Fossils are fragile and more often than not, little children are told “Don’t touch!”
In MOR, it’s not only a visual experience, it’s also tactile. Little visitors not only see but get to touch some fossils. During our visit, the children got to see how Triceratops can grow to become big dinosaurs. They appreciated this more when the docent let them hold and carry a Triceratops horn. It was heavy.
Big and Small Dinosaurs
Why are little children fascinated with dinosaurs? Retired MOR Department of Paleontology Curator, Jack Horner’s answer: “They are big. They are different. They are gone.” He qualified the latter, because if you’re in the know, dinosaurs are not really gone gone. The non-avian dinosaurs are extinct, but the dinosaurs live on in the present day as birds, avian dinosaurs. In the Siebel Dinosaur Complex of the Museum of the Rockies, there’s a part that explains the scientific evidence why birds are dinosaurs.
One anatomic similarity between birds and those big ancient dinosaurs is that they have a wishbone, the furcula. The little hummingbird has it. The humongous T rex has it. If you visit MOR, look up the chest of 12 feet tall, 40 feet long Montana’s Rex (above photo) for the U-shaped bone between its two shoulder blades.
It was quite a site to see the the growth series of the T rex and Triceratops skulls – as the docent put it for the kids: the kindergarten then the elementary school then the teenager then the grown up dinosaurs. It was a neat way of explaining Ontogeny, the developmental history of an individual organism, to 5 and 6 year old children.
MOR also features Montana’s state fossil, the Maiasaura. There are exhibits of baby dinosaurs and dinosaur eggs that were found in Central Montana.
Outside of the Bowman Dinosaur Viewing Laboratory where a volunteer or a student is preparing the dinosaur bones for study, there’s a play area for kids. There are small dinosaur models, stuffed animals, books and puzzles. As my son put together a kiddie dinosaur puzzle, I look over at the fragments of bones that would be for some passionate paleontologists the pieces of a real dinosaur puzzle. What curiosity and dedication must go into searching, excavating, cleaning, putting together and studying these relics of ancient life.
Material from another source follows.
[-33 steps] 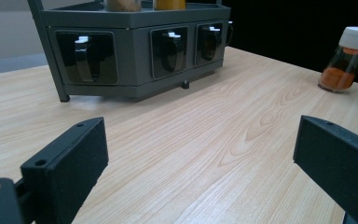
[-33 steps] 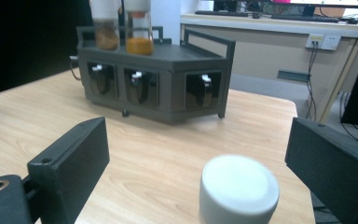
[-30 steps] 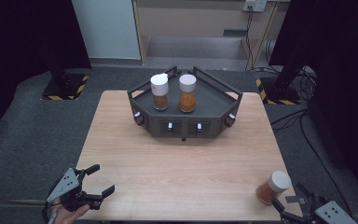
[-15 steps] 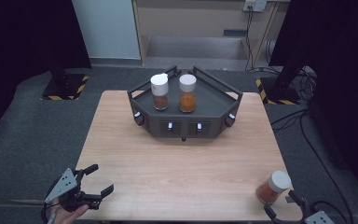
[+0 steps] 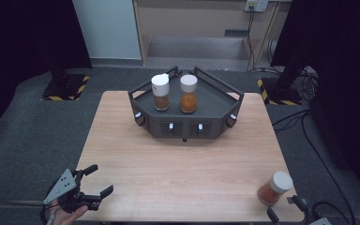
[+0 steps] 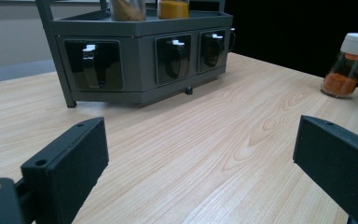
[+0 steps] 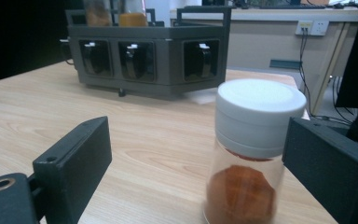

My young daughter was enthralled not only with the dinosaurs but the presentation on the rock records. Paleontology after all goes hand in hand with Geology.
If you visit here on a Yellowstone vacation, you’d have a deeper appreciation for Grand Prismatic Spring and Mammoth Hot Springs after learning about chemosynthesis. It will make you think about deep time and our planet’s fragile ecosystems. The exhibits may be of long-gone animals but it makes you ponder about life.
MOR makes science fascinating and fun.
More Than Dinosaurs
Although we came here for the dinosaurs, there are a lot of other things to see in the museum.
It has a hands-on exhibit for little kids (age 8 and younger) about Yellowstone, an extensive guitar exhibit, a living history farm and a planetarium.
If you’re in Bozeman and curious about dinosaurs or have kids who are, this museum is a gem. It’s also a great reason to make a side trip to Bozeman if you’re on vacation in Big Sky or Yellowstone.
MOR is a member of the Association of Science-Technology Centers. If your family likes science centers and museums, we invite you to check out the ASTC Travel Passport Program. We have found very good value with our family membership in our local Washington museum because of the reciprocity with other science centers and museums.